Supplied data:
● ● ●
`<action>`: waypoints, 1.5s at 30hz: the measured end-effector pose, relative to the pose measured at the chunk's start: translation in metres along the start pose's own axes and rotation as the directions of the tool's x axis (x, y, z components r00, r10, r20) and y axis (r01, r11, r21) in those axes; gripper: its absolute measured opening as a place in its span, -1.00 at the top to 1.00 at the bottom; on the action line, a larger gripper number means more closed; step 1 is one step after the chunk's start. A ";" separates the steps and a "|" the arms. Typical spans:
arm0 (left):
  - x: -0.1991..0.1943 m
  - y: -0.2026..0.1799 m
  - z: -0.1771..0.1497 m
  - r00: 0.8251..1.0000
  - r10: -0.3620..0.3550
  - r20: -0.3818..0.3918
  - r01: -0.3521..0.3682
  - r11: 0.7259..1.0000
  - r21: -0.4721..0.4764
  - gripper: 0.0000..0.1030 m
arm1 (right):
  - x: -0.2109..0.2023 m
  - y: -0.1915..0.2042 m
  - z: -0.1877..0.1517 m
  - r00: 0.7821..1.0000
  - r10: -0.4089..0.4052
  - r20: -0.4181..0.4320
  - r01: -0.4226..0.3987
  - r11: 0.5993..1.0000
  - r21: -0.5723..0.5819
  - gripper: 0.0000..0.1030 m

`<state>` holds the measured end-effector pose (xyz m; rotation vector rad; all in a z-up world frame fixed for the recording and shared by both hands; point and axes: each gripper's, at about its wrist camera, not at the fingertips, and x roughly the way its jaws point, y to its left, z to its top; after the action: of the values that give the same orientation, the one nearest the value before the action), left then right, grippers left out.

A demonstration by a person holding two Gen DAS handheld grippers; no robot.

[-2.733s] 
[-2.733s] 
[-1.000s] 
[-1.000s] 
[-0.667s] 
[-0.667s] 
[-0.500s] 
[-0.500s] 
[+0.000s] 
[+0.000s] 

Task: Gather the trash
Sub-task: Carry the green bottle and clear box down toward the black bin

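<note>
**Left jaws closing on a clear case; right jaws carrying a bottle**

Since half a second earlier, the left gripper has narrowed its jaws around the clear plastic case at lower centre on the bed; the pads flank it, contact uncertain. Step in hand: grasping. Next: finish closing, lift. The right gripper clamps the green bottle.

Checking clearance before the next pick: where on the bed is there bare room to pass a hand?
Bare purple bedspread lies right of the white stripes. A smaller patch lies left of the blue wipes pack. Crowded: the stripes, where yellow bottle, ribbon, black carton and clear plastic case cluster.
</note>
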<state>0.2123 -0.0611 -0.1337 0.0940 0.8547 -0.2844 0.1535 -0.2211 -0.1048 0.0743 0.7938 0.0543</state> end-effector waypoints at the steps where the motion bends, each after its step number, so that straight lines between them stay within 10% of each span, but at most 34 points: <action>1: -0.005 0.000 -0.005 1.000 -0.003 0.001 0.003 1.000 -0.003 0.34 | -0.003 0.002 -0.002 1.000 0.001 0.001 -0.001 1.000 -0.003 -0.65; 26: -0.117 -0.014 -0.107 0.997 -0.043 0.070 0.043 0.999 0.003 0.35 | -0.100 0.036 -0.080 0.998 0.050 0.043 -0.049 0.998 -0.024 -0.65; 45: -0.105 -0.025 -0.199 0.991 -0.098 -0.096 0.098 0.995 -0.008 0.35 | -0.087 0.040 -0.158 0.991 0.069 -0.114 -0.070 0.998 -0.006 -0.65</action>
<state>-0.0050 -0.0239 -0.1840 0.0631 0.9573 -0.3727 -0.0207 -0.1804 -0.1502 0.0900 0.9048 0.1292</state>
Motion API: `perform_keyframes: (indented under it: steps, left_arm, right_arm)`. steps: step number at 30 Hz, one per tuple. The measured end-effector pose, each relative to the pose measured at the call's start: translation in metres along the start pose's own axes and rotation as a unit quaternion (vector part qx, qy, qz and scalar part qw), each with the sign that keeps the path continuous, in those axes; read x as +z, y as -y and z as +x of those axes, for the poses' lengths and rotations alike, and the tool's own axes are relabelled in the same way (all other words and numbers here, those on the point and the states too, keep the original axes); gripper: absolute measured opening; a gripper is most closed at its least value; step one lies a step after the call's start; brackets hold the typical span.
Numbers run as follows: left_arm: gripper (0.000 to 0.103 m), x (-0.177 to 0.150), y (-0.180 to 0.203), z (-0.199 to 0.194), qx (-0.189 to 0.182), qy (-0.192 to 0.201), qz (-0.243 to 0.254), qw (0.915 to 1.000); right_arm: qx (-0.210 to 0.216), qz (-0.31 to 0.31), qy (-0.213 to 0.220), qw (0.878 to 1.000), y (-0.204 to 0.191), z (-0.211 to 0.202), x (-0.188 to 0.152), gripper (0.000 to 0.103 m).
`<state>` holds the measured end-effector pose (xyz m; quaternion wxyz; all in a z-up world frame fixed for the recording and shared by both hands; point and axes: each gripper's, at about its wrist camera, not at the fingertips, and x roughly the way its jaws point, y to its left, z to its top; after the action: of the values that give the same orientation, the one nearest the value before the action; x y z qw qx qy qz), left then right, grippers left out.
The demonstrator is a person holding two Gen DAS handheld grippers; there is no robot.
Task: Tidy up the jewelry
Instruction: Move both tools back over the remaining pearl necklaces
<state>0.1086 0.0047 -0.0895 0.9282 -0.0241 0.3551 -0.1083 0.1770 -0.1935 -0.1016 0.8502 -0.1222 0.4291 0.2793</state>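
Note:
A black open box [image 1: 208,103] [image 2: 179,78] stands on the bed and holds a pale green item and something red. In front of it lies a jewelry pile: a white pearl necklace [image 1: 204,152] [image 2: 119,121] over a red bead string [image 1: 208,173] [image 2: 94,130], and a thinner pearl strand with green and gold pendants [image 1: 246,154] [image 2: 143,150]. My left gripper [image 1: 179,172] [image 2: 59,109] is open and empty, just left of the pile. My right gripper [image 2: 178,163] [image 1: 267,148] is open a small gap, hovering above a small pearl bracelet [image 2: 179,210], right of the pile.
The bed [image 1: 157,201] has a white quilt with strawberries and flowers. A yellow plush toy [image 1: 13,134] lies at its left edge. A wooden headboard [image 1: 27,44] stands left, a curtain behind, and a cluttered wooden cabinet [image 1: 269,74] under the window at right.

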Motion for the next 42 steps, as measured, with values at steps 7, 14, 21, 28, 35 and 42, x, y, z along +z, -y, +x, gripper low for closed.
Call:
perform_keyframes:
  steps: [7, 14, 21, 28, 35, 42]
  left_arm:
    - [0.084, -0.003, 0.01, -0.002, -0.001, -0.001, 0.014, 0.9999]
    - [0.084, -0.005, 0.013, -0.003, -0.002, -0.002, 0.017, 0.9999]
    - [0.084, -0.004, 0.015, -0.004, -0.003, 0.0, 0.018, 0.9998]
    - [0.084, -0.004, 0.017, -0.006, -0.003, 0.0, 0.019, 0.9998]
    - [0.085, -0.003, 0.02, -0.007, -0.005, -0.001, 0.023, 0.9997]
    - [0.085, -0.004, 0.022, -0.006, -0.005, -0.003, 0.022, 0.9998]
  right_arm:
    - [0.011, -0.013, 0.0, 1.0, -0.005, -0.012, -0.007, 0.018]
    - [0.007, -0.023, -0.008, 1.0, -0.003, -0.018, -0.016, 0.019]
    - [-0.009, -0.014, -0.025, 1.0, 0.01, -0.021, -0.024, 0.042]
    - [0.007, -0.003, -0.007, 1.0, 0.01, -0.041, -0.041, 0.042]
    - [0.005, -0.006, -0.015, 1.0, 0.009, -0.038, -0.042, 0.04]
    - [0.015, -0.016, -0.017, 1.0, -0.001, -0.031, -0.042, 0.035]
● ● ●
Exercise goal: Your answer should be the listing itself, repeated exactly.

Answer to this exercise:
`<action>`: waypoints, 1.5s at 30hz: the measured end-effector pose, relative to the pose measured at the chunk's start: translation in metres along the start pose's own axes and rotation as the directions of the tool's x axis (x, y, z components r00, r10, r20) and y axis (r01, r11, r21) in those axes; gripper: its absolute measured opening as a place in its span, -1.00 at the top to 1.00 at the bottom; on the action line, a larger gripper number means more closed; step 1 is one step after the chunk's start. A ";" separates the steps and a "|" the arms. Typical spans:
arm0 (left):
  - x: -0.1991..0.1943 m
  - y: -0.2026..0.1799 m
  - z: -0.1771..0.1497 m
  - r00: 0.8251..1.0000
  - r10: -0.3620..0.3550
  - r20: -0.3818..0.3918
  - r01: -0.3521..0.3682
  - r11: 0.7259..1.0000
  - r21: -0.4721..0.4764
  - gripper: 0.0000..0.1030 m
arm1 (right):
  - x: -0.2109..0.2023 m
  - y: -0.1915..0.2042 m
  - z: -0.1877..0.1517 m
  - r00: 0.7821..1.0000
  - r10: -0.4089..0.4052
  - r20: -0.4181..0.4320
  - r01: -0.4226..0.3987
  - r11: 0.5993..1.0000
  - r21: -0.5723..0.5819
  - gripper: 0.0000..0.1030 m

`<state>` holds the measured end-effector pose (xyz m; rotation vector rad; all in a z-up world frame fixed for the recording and shared by both hands; point and axes: each gripper's, at about its wrist camera, not at the fingertips, and x roughly the way its jaws point, y to its left, z to its top; after the action: of the values that give the same orientation, the one nearest the value before the action), left then right, grippers left out.

A demonstration by a person holding two Gen DAS handheld grippers; no robot.

[-2.733s] 
[-2.733s] 
[-1.000s] 
[-1.000s] 
[-0.667s] 
[-0.667s] 
[-0.500s] 
[-0.500s] 
[+0.000s] 
[+0.000s] 

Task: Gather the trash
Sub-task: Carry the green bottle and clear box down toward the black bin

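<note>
**Left jaws closing on a clear case; right jaws carrying a bottle**

Since half a second earlier, the left gripper has narrowed its jaws around the clear plastic case at lower centre on the bed; the pads flank it, contact uncertain. Step in hand: grasping. Next: finish closing, lift. The right gripper clamps the green bottle.

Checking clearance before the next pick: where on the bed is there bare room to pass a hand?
Bare purple bedspread lies right of the white stripes. A smaller patch lies left of the blue wipes pack. Crowded: the stripes, where yellow bottle, ribbon, black carton and clear plastic case cluster.
</note>
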<state>0.2123 -0.0611 -0.1337 0.0940 0.8547 -0.2844 0.1535 -0.2211 -0.1048 0.0743 0.7938 0.0543</state> end-effector waypoints at the steps where the motion bends, each after its step number, so that straight lines between them stay within 10% of each span, but at most 34 points: <action>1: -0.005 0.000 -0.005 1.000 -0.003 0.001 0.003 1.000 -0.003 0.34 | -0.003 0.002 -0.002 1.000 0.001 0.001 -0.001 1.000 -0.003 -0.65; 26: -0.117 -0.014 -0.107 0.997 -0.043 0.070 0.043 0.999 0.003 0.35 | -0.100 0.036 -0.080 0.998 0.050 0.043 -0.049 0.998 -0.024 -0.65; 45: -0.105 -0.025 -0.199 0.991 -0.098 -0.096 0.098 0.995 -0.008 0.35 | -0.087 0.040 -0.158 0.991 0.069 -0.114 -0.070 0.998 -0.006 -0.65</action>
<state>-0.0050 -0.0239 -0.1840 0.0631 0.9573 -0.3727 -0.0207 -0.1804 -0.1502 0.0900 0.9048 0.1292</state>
Motion API: `perform_keyframes: (indented under it: steps, left_arm, right_arm)`. steps: step number at 30 Hz, one per tuple. The measured end-effector pose, each relative to the pose measured at the call's start: translation in metres along the start pose's own axes and rotation as a unit quaternion (vector part qx, qy, qz and scalar part qw), each with the sign that keeps the path continuous, in those axes; read x as +z, y as -y and z as +x of those axes, for the poses' lengths and rotations alike, and the tool's own axes are relabelled in the same way (all other words and numbers here, those on the point and the states too, keep the original axes); gripper: absolute measured opening; a gripper is most closed at its least value; step one lies a step after the call's start; brackets hold the typical span.
Numbers run as follows: left_arm: gripper (0.000 to 0.103 m), x (-0.177 to 0.150), y (-0.180 to 0.203), z (-0.199 to 0.194), qx (-0.189 to 0.182), qy (-0.192 to 0.201), qz (-0.243 to 0.254), qw (0.915 to 1.000); right_arm: qx (-0.210 to 0.216), qz (-0.31 to 0.31), qy (-0.213 to 0.220), qw (0.878 to 1.000), y (-0.204 to 0.191), z (-0.211 to 0.202), x (-0.188 to 0.152), gripper (0.000 to 0.103 m).
`<state>` holds the measured end-effector pose (xyz m; quaternion wxyz; all in a z-up world frame fixed for the recording and shared by both hands; point and axes: each gripper's, at about its wrist camera, not at the fingertips, and x roughly the way its jaws point, y to its left, z to its top; after the action: of the values that give the same orientation, the one nearest the value before the action; x y z qw qx qy qz), left then right, grippers left out.
The demonstrator is a person holding two Gen DAS handheld grippers; there is no robot.
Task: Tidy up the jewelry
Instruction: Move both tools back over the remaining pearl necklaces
<state>0.1086 0.0047 -0.0895 0.9282 -0.0241 0.3551 -0.1083 0.1770 -0.1935 -0.1016 0.8502 -0.1222 0.4291 0.2793</state>
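Note:
A black open box [image 1: 208,103] [image 2: 179,78] stands on the bed and holds a pale green item and something red. In front of it lies a jewelry pile: a white pearl necklace [image 1: 204,152] [image 2: 119,121] over a red bead string [image 1: 208,173] [image 2: 94,130], and a thinner pearl strand with green and gold pendants [image 1: 246,154] [image 2: 143,150]. My left gripper [image 1: 179,172] [image 2: 59,109] is open and empty, just left of the pile. My right gripper [image 2: 178,163] [image 1: 267,148] is open a small gap, hovering above a small pearl bracelet [image 2: 179,210], right of the pile.
The bed [image 1: 157,201] has a white quilt with strawberries and flowers. A yellow plush toy [image 1: 13,134] lies at its left edge. A wooden headboard [image 1: 27,44] stands left, a curtain behind, and a cluttered wooden cabinet [image 1: 269,74] under the window at right.
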
Motion for the next 42 steps, as measured, with values at steps 7, 14, 21, 28, 35 and 42, x, y, z along +z, -y, +x, gripper low for closed.
Call:
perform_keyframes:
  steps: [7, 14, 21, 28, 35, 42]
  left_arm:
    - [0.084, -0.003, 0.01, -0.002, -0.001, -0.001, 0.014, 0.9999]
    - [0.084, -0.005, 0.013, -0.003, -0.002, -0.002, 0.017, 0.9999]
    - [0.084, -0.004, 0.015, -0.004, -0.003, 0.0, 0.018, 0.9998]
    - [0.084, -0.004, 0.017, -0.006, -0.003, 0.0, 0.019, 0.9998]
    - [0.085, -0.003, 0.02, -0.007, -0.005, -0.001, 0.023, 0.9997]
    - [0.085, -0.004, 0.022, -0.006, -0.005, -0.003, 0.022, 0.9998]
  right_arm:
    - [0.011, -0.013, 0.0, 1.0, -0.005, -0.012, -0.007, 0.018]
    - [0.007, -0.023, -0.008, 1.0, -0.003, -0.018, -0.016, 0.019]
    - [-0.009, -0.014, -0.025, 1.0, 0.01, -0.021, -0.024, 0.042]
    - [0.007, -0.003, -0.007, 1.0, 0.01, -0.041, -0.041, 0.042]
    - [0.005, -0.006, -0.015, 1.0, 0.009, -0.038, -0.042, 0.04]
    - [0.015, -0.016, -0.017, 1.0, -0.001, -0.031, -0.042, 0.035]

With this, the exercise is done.